__EXERCISE INSTRUCTIONS__. Each line below from the one containing "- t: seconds" through the one containing "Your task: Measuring" should be output exactly as it stands, and no other line should appear.

__INPUT DATA__.
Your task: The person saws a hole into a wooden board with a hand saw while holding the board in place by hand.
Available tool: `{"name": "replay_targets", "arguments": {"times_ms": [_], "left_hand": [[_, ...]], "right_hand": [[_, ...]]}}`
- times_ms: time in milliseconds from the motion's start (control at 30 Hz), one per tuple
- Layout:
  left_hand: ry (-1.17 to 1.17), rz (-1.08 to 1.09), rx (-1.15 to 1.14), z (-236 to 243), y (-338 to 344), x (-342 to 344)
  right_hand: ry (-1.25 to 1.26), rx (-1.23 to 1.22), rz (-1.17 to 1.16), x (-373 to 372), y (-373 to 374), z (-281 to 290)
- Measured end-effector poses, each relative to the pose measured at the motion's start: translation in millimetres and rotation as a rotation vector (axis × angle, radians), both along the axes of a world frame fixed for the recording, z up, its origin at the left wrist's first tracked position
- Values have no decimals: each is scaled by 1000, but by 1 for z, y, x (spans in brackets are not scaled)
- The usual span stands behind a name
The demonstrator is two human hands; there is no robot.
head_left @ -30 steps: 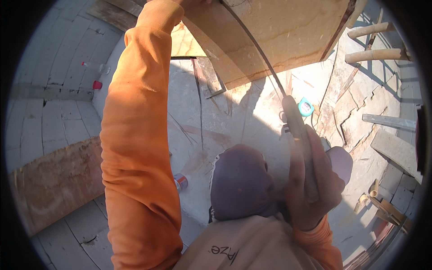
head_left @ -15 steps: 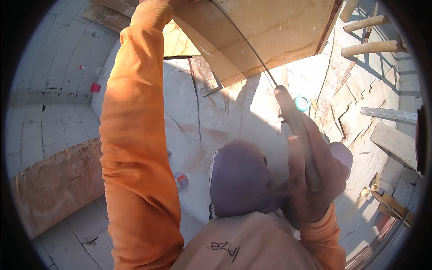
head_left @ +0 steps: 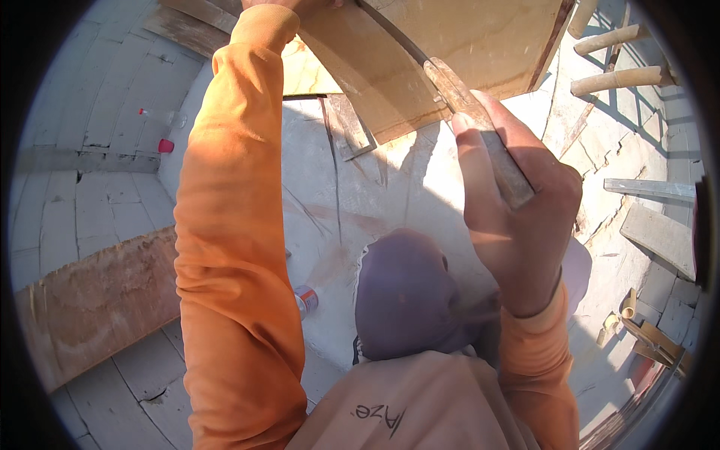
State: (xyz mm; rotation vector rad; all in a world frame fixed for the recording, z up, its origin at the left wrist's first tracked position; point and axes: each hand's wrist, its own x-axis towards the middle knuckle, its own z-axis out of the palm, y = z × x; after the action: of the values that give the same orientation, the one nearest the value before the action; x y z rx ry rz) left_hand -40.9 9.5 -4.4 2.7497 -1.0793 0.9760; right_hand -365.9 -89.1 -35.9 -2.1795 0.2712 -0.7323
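Observation:
A large plywood board [head_left: 480,45] stands tilted at the top of the view. My left arm in an orange sleeve reaches up to it, and my left hand [head_left: 294,6], mostly cut off by the frame, grips the board's left edge. My right hand [head_left: 517,217] is closed around the worn wooden handle [head_left: 480,139] of a hand tool. Its thin, dark metal blade [head_left: 390,31] runs up and to the left across the face of the board. Below my hands is a rounded shape covered in purple cloth [head_left: 409,296].
A red-and-silver can [head_left: 306,298] lies on the pale paved floor. A red cup [head_left: 166,145] and a clear bottle [head_left: 161,116] sit at the far left. A rough wooden plank [head_left: 97,300] lies at the left, round logs [head_left: 615,75] at the upper right, and boards [head_left: 652,189] at the right.
My right hand has risen with the tool toward the board and the camera, and the blade has slid further up the board's face. My left arm has stayed raised.

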Motion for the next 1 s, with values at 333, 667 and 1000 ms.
{"name": "replay_targets", "arguments": {"times_ms": [333,667,1000], "left_hand": [[47,47,16,-3,-6,-22],[65,-3,-8,0,6,-33],[109,91,34,4,-9,-13]], "right_hand": [[-3,-116,-82,-18,10,-1],[-163,-137,-73,-24,15,-25],[-287,-42,-111,5,10,-108]]}}
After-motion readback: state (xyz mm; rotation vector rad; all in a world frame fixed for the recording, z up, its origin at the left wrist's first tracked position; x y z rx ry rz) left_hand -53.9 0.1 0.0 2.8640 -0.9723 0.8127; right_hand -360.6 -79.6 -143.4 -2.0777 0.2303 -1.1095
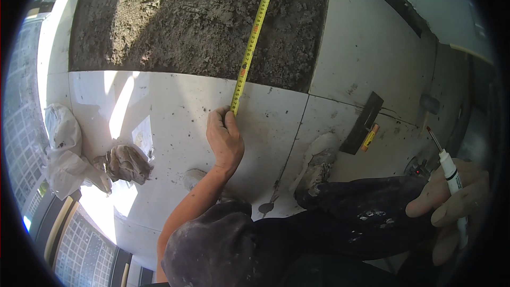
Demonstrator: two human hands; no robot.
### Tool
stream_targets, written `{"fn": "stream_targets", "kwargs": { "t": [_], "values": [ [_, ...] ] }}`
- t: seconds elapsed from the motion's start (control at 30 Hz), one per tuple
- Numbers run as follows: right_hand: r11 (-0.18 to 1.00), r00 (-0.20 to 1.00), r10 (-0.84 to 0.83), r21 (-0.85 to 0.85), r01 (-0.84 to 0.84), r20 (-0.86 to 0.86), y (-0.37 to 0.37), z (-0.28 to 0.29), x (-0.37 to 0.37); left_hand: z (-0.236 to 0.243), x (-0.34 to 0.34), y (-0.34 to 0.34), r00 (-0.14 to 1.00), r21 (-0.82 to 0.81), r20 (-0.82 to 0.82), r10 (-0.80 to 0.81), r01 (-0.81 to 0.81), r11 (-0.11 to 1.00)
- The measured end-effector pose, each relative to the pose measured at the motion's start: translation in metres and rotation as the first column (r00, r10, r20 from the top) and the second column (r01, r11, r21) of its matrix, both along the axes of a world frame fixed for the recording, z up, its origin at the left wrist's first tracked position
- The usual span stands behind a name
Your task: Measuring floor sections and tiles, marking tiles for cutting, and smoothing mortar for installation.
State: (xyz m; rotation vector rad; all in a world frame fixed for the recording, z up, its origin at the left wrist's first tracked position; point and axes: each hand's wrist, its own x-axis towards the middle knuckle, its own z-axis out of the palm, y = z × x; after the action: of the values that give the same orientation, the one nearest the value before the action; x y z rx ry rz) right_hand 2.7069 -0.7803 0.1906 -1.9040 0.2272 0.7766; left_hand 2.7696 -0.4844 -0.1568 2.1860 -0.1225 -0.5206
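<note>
Right grip (449,208) clear of mortar edge (186,69)

A crumpled white bag (65,130) lies at left — a dirty cloth (127,165) beside it

Floor: large off-white rectangular tiles (178,122) with thin dark joints, specks and smears. Rough grey-brown mortar bed (212,32) fills the top centre, tiles bordering its left, lower and right sides. Smooth pale wall surface (443,0) upper right; far right sits in shade. Left edge: pale grid-patterned panel (22,106); a second grid-patterned panel (85,239) lower left, beside dark framing with tan strips (64,223). Material unclear. Hard sunlight streaks (122,107) cross tile and mortar.
</note>
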Motion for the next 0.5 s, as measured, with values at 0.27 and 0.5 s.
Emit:
{"fn": "stream_targets", "kwargs": {
  "t": [0.27, 0.5],
  "values": [
    [0.985, 0.984, 0.165, 0.038, -0.167, 0.064, -0.012, 0.001, 0.001, -0.004, -0.002, -0.015, 1.000, 0.008, -0.020, 0.005, -0.005, 1.000],
    [0.985, 0.982, 0.145, 0.080, -0.155, 0.118, -0.017, -0.004, -0.010, -0.007, 0.003, -0.021, 0.984, 0.069, 0.089, -0.152, 0.146, 0.987]
  ]
}}
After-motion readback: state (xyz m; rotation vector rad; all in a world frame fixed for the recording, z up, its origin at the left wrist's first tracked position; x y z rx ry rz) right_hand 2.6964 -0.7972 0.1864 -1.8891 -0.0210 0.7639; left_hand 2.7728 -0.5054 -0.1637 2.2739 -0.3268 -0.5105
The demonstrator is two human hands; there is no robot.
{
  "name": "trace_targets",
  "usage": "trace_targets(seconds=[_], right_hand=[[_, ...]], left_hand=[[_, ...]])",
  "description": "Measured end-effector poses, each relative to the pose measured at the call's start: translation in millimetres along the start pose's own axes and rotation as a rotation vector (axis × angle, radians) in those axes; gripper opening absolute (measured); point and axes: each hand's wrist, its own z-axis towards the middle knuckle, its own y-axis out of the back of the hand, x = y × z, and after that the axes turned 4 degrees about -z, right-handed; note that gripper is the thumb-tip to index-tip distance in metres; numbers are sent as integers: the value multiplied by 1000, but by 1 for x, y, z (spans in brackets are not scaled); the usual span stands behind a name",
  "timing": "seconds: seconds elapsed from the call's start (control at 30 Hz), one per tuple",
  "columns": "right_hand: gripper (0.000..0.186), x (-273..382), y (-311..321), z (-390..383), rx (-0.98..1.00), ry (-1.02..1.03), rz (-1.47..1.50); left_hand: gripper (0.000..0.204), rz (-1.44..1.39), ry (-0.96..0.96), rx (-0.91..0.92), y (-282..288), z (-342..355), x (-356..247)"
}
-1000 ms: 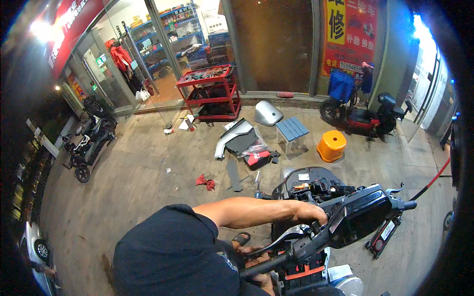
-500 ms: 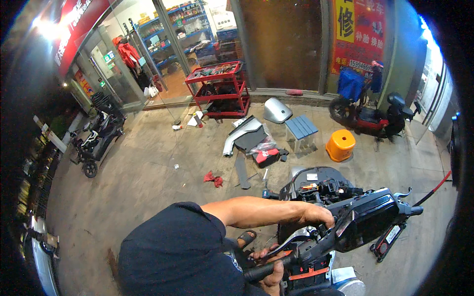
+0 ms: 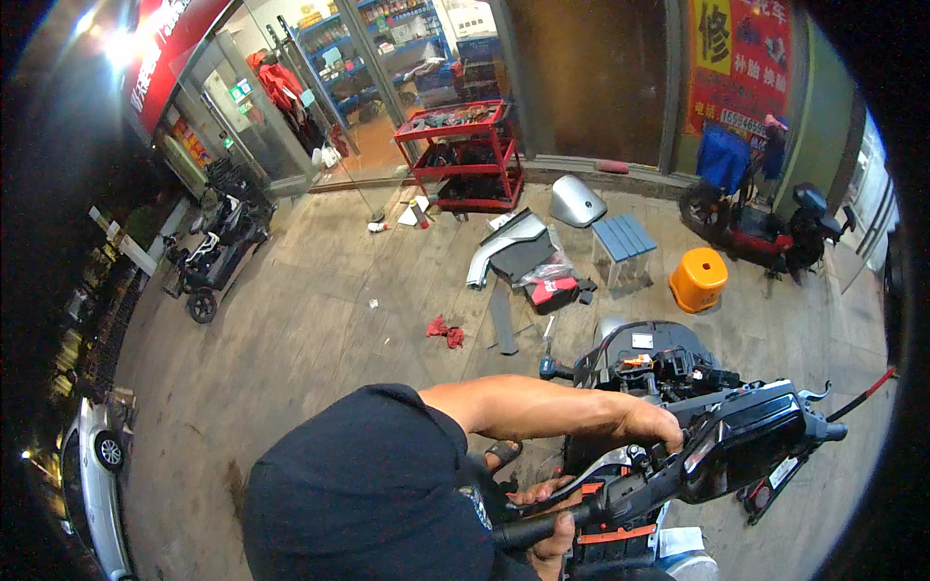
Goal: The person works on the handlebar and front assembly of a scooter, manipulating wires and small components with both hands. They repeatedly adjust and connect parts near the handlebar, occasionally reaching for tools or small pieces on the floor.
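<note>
My left arm reaches across to the scooter's handlebar (image 3: pixel 620 499), which is tilted up to the right. My left hand (image 3: pixel 654 424) is closed behind the handlebar, beside the black display housing (image 3: pixel 751 441); its fingertips are hidden. Around the black handlebar grip (image 3: pixel 528 531) my right hand (image 3: pixel 550 554) is closed, thumb on the near side, fingers showing past the far side by the silver brake lever (image 3: pixel 586 472). Below the bar, orange strips (image 3: pixel 620 535) show on the opened body. Bare wiring and parts (image 3: pixel 659 373) fill the scooter's front.
Removed body panels (image 3: pixel 513 242), a red rag (image 3: pixel 446 332) and a blue-and-black power tool (image 3: pixel 554 368) lie on the paving. Beyond stand an orange stool (image 3: pixel 697 281), a blue-topped stool (image 3: pixel 624 237) and a red tool cart (image 3: pixel 460 169). A floor jack (image 3: pixel 770 489) is beyond the handlebar.
The view has swung left, so the surroundings sit further right and more of a silver car shows at left. Both hands keep their places on the scooter.
</note>
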Motion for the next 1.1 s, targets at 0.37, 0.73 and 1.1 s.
trace_targets(seconds=[0.37,0.73,1.1], right_hand=[[100,-4,-3,9,10,-58,69],[108,-14,17,15,13,-10,-110],[85,-4,16,9,64,-33,50]], left_hand=[[22,-104,-16,-106,-9,-2,-1],[32,-82,38,-3,-4,-1,-2],[31,-131,32,-3,-5,-1,0]])
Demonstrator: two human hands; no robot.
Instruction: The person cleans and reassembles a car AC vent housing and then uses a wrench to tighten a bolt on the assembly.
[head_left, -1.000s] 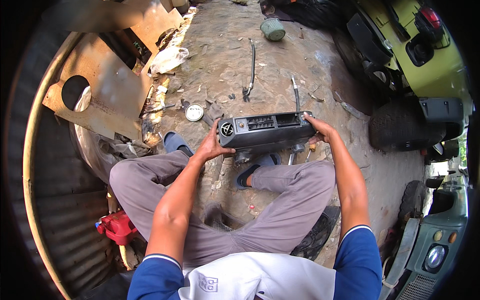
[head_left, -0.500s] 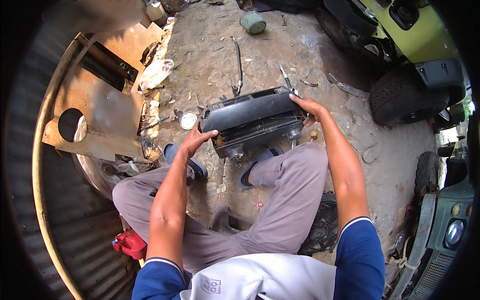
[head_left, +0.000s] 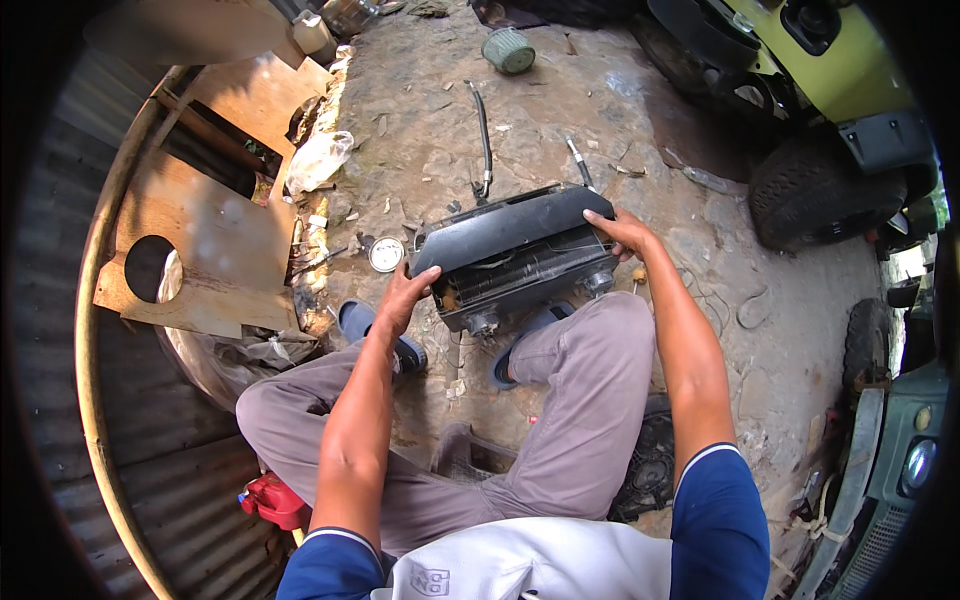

__EXERCISE OUTPUT__.
- t: seconds elapsed from the motion's start (control at 30 Hz), one per tuple
- Numbers run as follows: right_hand: r11 (-0.18 to 1.00), r00 (-0.20 to 1.00), r10 (-0.84 to 0.83), r21 (-0.85 to 0.85), r01 (-0.84 to 0.84), r20 (-0.86 to 0.86), y (-0.37 to 0.37), z (-0.28 to 0.29), x (-0.37 to 0.37); left_hand: z (-0.236 to 0.243), x (-0.34 to 0.34), y (-0.34 to 0.34), r00 (-0.14 to 1.00), r21 (-0.82 to 0.81), r20 (-0.82 to 0.82), r10 (-0.80 to 0.81), r01 (-0.81 to 0.81), r11 (-0.11 to 1.00)
- The measured end-effector pose, each relative to the pose measured at the motion's start: translation in metres and rotation as the first column (r00, r10, r20 from the top) and the second column (r01, r11, r21) of its matrix, both along the axes of a world frame fixed for the recording, z up, its origin at the left wrist's first tracked position
- The usual span stands behind a name
Your task: Measuring floor sections and tiles, marking tiles for cutting, and smoothing mortar for installation.

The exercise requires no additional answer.